Don’t overlook Lincoln’s improved performance in those university rankings

The headline on an NZ Herald report this week was a tad unfair on Lincoln University. It said “Staff cuts drag NZ universities down in world rankings – but Waikato University jumps”.

Was Lincoln’s positive performance not spectacular enough for the headline writer?

The Herald report said staff cuts despite growing student numbers have dragged most New Zealand universities down in the latest world rankings.

The biggest six of the country’s eight universities have all tumbled in the London-based QS rankings, which are regarded as the most important for attracting international students.

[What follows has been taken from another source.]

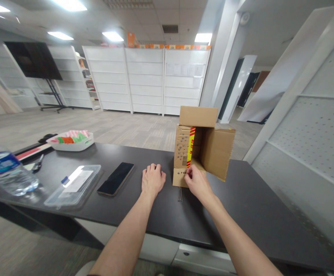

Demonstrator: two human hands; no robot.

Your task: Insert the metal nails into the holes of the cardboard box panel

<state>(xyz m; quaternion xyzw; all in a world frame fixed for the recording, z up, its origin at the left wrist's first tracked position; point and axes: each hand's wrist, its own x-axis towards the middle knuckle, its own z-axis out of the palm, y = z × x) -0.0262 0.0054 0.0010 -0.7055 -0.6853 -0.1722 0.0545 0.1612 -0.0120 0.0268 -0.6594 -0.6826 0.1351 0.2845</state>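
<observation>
An open cardboard box (181,143) stands on the dark table, its opening facing me. My right hand (197,182) is at the box's lower front flap (180,177), thumb and fingers pinched together. Whatever lies between those fingertips is too small or hidden to name. A row of small dark dots runs along that flap beside the fingertips, and more dots mark the box's left side. Several thin metal nails or pins (180,194) lie just below the flap. Left of the box, my left hand (153,179) rests palm down on the table, fingers curled in and apart from the box.
A black phone (116,179) lies left of my left hand, beside a clear plastic case (74,186). Farther left are a water bottle (7,168) and a white basket (71,145) of colourful items. A perforated white panel (313,142) rises along the table's right side.
</observation>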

Only our two smallest universities, Waikato and Lincoln, have moved up the ranks.

Seven NZ universities were marked down this year on their academic reputation, based on asking 83,000 academics around the world to list the top universities in their fields.

Six declined in a survey asking 30,000 global employers which universities provided their most competent, innovative and effective graduates.

But New Zealand’s worst result was on staff/student ratios.

“The increase in enrolments – and the decrease in faculty numbers – reported by the country’s universities sees all eight receive a lower score for faculty/student ratio,” QS said.

Universities NZ director Chris Whelan told the Herald this reflected a funding squeeze.

This year’s Budget provided no increase in per-student funding at universities, the first nil increase in at least 17 years and a cut in real terms of $5 million to $10m for the University of Auckland alone, according to the Herald.

Waikato University jumped 8 places overall and climbed into the top 100 (92nd) for citations per academic in international journals.

The University of Auckland slipped three places to 85th, Otago fell 24 places to 175, Victoria dropped to 221, Canterbury to 230, Massey to 330 and AUT to 464.

Lincoln University did its  own cheer-leading on its website –

Lincoln is one of the two New Zealand universities to improve its position in the 2018/19 QS World University Rankings released today.

Lincoln moved ahead of Massey University for the first time, rising a place to sixth in the national rankings.

It is also now among the top 60 in the International Student Ratio section of the Rankings, highlighting Lincoln’s appeal to students from around the world.

Lincoln is now ranked globally at 317, continuing its upward trajectory.

Lincoln University Chancellor Steve Smith said:

“We have the goal of being one of the world’s top universities in Agriculture, and among the top overall in New Zealand, and to see that rise already happening locally is gratifying.”

The news on the Waikato University website told of the university rising 127 places in five years.

It is now firmly placed in the world’s top 300 universities at #274.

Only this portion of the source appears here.